_Recorded data_
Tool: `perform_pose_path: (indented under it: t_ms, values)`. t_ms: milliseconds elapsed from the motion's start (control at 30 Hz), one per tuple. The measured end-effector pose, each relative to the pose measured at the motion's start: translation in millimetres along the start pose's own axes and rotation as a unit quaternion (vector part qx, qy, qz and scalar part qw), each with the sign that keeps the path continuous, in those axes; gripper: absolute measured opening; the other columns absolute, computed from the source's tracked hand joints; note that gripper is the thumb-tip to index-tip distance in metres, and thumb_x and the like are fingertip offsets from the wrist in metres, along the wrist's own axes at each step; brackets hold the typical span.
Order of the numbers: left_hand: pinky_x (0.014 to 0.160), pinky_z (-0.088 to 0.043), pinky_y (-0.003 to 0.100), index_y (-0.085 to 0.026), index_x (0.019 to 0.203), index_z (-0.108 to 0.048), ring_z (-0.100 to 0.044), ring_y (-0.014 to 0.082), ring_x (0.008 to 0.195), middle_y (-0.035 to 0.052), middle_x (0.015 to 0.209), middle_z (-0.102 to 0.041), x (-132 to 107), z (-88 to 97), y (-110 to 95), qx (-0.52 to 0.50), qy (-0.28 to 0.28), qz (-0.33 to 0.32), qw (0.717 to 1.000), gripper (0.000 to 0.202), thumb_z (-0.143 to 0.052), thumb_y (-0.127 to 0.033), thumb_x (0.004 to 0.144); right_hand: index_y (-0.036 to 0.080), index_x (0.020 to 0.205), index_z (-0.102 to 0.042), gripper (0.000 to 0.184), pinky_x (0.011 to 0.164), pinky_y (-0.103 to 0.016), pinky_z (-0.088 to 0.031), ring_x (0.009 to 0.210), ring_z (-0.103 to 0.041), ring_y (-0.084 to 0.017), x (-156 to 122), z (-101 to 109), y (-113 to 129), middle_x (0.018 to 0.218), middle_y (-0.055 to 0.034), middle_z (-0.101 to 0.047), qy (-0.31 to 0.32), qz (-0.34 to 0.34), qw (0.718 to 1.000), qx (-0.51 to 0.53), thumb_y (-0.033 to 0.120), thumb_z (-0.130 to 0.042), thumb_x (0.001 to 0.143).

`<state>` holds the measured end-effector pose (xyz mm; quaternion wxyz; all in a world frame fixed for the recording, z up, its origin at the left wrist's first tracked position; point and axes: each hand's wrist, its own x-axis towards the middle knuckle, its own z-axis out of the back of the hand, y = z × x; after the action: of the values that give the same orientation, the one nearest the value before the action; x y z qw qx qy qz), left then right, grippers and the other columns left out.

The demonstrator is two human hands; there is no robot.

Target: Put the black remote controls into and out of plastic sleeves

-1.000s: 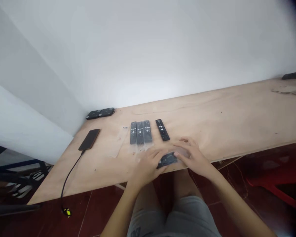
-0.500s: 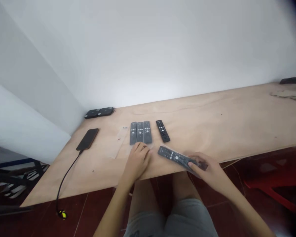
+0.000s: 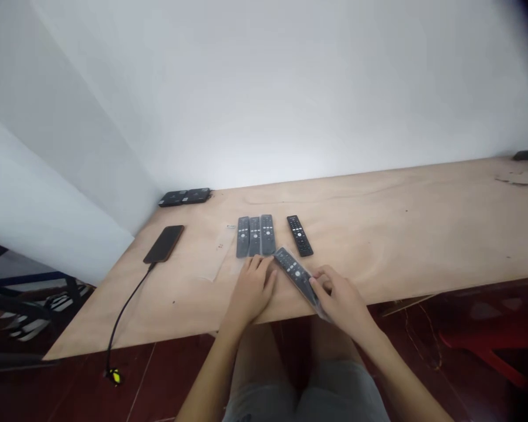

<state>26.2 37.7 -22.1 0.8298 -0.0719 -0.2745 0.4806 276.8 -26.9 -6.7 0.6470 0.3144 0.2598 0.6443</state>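
Note:
My right hand (image 3: 341,298) is closed round the lower end of a black remote control (image 3: 295,273) in a clear plastic sleeve, which slants at the table's front edge. My left hand (image 3: 251,288) rests on the table with its fingers stretched forward, at the near ends of three sleeved remotes. These are a left remote (image 3: 243,237), a middle remote (image 3: 254,235) and a right remote (image 3: 268,234), lying side by side. The upper end of the held remote is close to the right one. Farther right lies a bare black remote (image 3: 300,235) without a sleeve.
A flat clear plastic sleeve (image 3: 217,252) lies left of the row. Beyond it are a phone (image 3: 164,244) with a black cable (image 3: 122,313) hanging over the edge, and two black boxes (image 3: 185,197) by the wall. A red chair (image 3: 488,346) stands below, right of the wooden table (image 3: 400,234).
My right hand has moved left with the sleeved remote, bringing its upper end to the row and turning it steeper. My left hand stays by the row. The view has shifted slightly.

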Motion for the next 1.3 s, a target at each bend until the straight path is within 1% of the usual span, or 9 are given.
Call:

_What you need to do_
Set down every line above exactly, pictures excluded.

_Answer box_
Tool: `perform_pose_path: (indented under it: t_ms, values)`. t_ms: milliseconds elapsed from the motion's start (control at 30 Hz), one per tuple. The measured end-effector pose, each relative to the pose measured at the motion's start: translation in millimetres along the start pose's own axes and rotation as a unit quaternion (vector part qx, qy, qz and scalar part qw), each with the sign that keeps the path continuous, in those axes; gripper: absolute measured opening; the other columns absolute, computed from the source's tracked hand joints; note that gripper is the thumb-tip to index-tip distance in metres, and thumb_x and the like are fingertip offsets from the wrist in metres, along the wrist's own axes at each step; brackets hold the typical span.
Order of the numbers: left_hand: pinky_x (0.014 to 0.160), pinky_z (-0.088 to 0.043), pinky_y (-0.003 to 0.100), index_y (-0.085 to 0.026), index_x (0.019 to 0.203), index_z (-0.108 to 0.048), ring_z (-0.100 to 0.044), ring_y (-0.014 to 0.082), ring_x (0.008 to 0.195), middle_y (-0.035 to 0.052), middle_x (0.015 to 0.209), middle_z (-0.102 to 0.041), x (-132 to 107), z (-88 to 97), y (-110 to 95), qx (-0.52 to 0.50), qy (-0.28 to 0.28), qz (-0.33 to 0.32), qw (0.717 to 1.000), gripper (0.000 to 0.202), thumb_z (-0.143 to 0.052), thumb_y (-0.127 to 0.033), thumb_x (0.004 to 0.144); right_hand: index_y (-0.036 to 0.080), index_x (0.020 to 0.205), index_z (-0.102 to 0.042), gripper (0.000 to 0.184), pinky_x (0.011 to 0.164), pinky_y (-0.103 to 0.016), pinky_z (-0.088 to 0.031), ring_x (0.009 to 0.210), ring_z (-0.103 to 0.041), ring_y (-0.084 to 0.017), x (-156 to 122), z (-101 to 109), y (-113 to 129), middle_x (0.018 to 0.218), middle_y (-0.055 to 0.034), middle_z (-0.101 to 0.047), qy (-0.31 to 0.32), qz (-0.34 to 0.34), qw (0.718 to 1.000), qx (-0.51 to 0.53), thumb_y (-0.033 to 0.120), thumb_z (-0.130 to 0.042), thumb_x (0.001 to 0.143).

`<state>` holds the measured end-effector pose (xyz mm; quaternion wxyz; all in a world frame fixed for the recording, z up, its origin at the left wrist's first tracked position; point and axes: each hand's wrist, its own x-axis towards the middle knuckle, its own z-axis out of the back of the hand, y = z × x; after the action: of the values that give the same orientation, the one nearest the value before the action; x y z qw qx qy qz), left then right, grippers and the other columns left out.

The demonstrator is two human hands; there is no robot.

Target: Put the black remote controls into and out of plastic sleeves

-1.000s: 
-0.500s: 
+0.000s: 

<state>26.2 37.7 -22.1 0.8298 -0.0719 -0.2745 0.4806 276.8 -26.9 -6.7 0.6470 0.3144 0.2598 0.6443</state>
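Note:
My right hand (image 3: 341,298) is closed round the lower end of a black remote control (image 3: 295,273) in a clear plastic sleeve, which slants at the table's front edge. My left hand (image 3: 251,288) rests on the table with its fingers stretched forward, at the near ends of three sleeved remotes. These are a left remote (image 3: 243,237), a middle remote (image 3: 254,235) and a right remote (image 3: 268,234), lying side by side. The upper end of the held remote is close to the right one. Farther right lies a bare black remote (image 3: 300,235) without a sleeve.
A flat clear plastic sleeve (image 3: 217,252) lies left of the row. Beyond it are a phone (image 3: 164,244) with a black cable (image 3: 122,313) hanging over the edge, and two black boxes (image 3: 185,197) by the wall. A red chair (image 3: 488,346) stands below, right of the wooden table (image 3: 400,234).
My right hand has moved left with the sleeved remote, bringing its upper end to the row and turning it steeper. My left hand stays by the row. The view has shifted slightly.
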
Motion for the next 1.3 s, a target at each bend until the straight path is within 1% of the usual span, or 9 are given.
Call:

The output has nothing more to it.